Live album by Vicente y Alejandro Fernández
- Released: October 14, 2003
- Recorded: 2003
- Genre: Mariachi
- Length: 46:23 (Disco 1) 63:39 (Disco 2)
- Label: Sony Music
- Producer: Gerardo Fernández, Anna García, Richard Herrera

Vicente Fernández chronology
| Se Me Hizo Tarde La Vida (2003) | En Vivo: Juntos Por Ultima Vez (2003) | Mis Duetos (2005) |

Alejandro Fernández chronology
| Niña Amada Mía (2003) | En Vivo: Juntos Por Última Vez (2003) | A Corazón Abierto (2004) |

= En Vivo: Juntos Por Ultima Vez =

En Vivo: Juntos Por Última Vez (Live: Together for the Last Time) is the twelfth album by Mexican singer Alejandro Fernández. Recorded live in concert with his father Vicente Fernández, it concluded their extensive tour that took them throughout Latin America.

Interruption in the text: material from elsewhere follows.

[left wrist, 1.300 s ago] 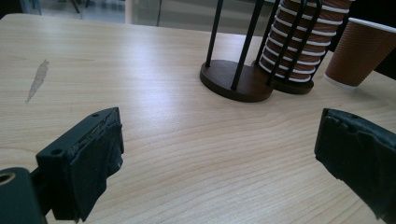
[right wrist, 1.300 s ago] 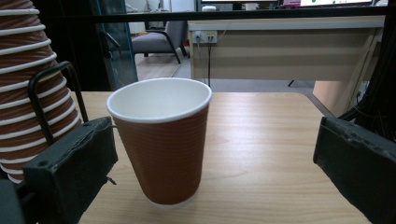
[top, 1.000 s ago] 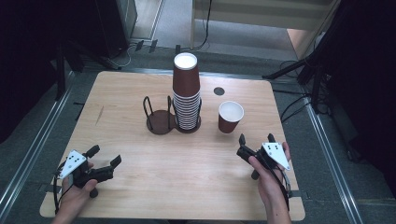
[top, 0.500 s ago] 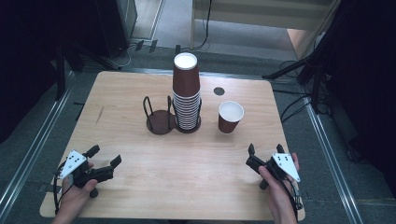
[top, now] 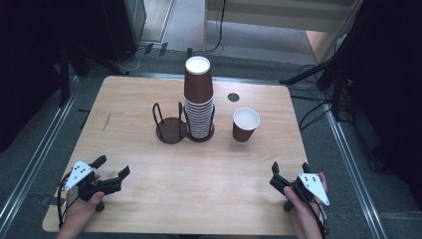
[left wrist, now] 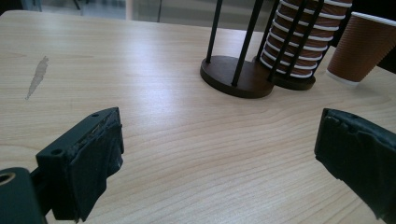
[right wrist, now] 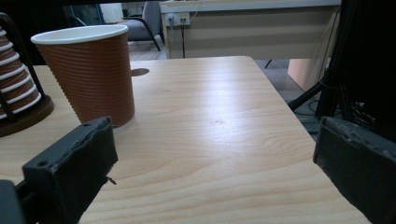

The final concert that lasted more than five hours was held at the Foro Sol in Mexico City which housed over 60,000 people.

== Track listing ==
=== Disc 1 ===
1. Donde Vas Tan Sola (Manuel Monterrosas) – 3:19
2. Loco / Si He Sabido Amor (Jorge Massias / Humberto Estrada) – 3:46
3. Nube Viajera (Jorge Massias) – 3:52
4. Cascos Ligeros (Manuel Eduardo Castro) – 2:31
5. Que Digan Misa (Manuel Eduardo Castro) – 2:32
6. A Pesar De Todo (Augusto Algueró, Antonio Guijarro) – 5:12
7. Una Noche Como Esta (Manuel Eduardo Castro) – 3:13
8. Si Acaso Vuelves (Homero Aguilar, Rosendo Montiel) – 3:19
9. La Tienda (Manuel Eduardo Toscano) – 3:17
10. Lastima Que Seas Ajena (Jorge Massias) – 4:19
11. Aca Entre Nos (Martín Urieta) – 4:06
12. Bohemio De Aficion (Martín Urieta) – 3:26
13. Amor De Los Dos (Dueto) (Gilberto Parra) – 3:31

=== Disc 2 ===
1. Que Seas Muy Feliz (Manuel Monterrosas) – 3:23
2. Es La Mujer (Alberto Chávez) – 3:31
3. No (Armando Manzanero) – 3:21
4. Abrazame (Rafael Ferro García, Julio Iglesias) – 4:05
5. Matalas (Manuel Eduardo Toscano) – 3:01
6. Como Quien Pierde Una Estrella (Humberto Estrada) – 6:29
7. Golondrina Sin Nido (Dueto) (Víctor Cordero) – 4:41
8. De Que Manera Te Olvido (Federico Méndez) – 2:50
9. De Un Rancho A Otro (Chucho Nila) – 2:32
10. Las Llaves De Mi Alma (Vicente Fernández) – 3:02
11. Mujeres Divinas (Martín Urieta) – 3:23
12. El Ayudante (Manuel Eduardo Toscano) – 3:01
13. Me Voy A Quitar De En Medio (Manuel Monterrosas) – 3:00
14. Perdon (Dueto) (Pedro Flores) – 3:55
15. Cuando Yo Queria Ser Grande (Manuel Monterrosas) – 3:41
16. Mi Vejez (Martín Urieta) – 4:37
17. Volver Volver (Dueto) (Fernando Z. Maldonado) – 3:43
18. Las Golondrinas (D.A.R.) – 1:24

== Chart performance ==
=== Album ===

| Chart (2003) | Peak position |
|---|---|
| Billboard Regional Mexican Albums | 1 |
| Billboard Top Latin Albums | 4 |
| Billboard The Billboard 200 | 196 |
| Billboard Top Heatseekers | 7 |

=== Singles ===

| Year | Chart | Track | Peak |
| 2003 | Billboard Hot Latin Songs | Amor De Los Dos (Dueto) | 23 |
| Billboard Latin Regional Mexican Airplay | 7 |

==Sales and certifications==

| Region | Certification | Certified units/sales |
| Mexico (AMPROFON) | 2× Platinum+Gold | 250,000^{^} |
^{^} Shipments figures based on certification alone.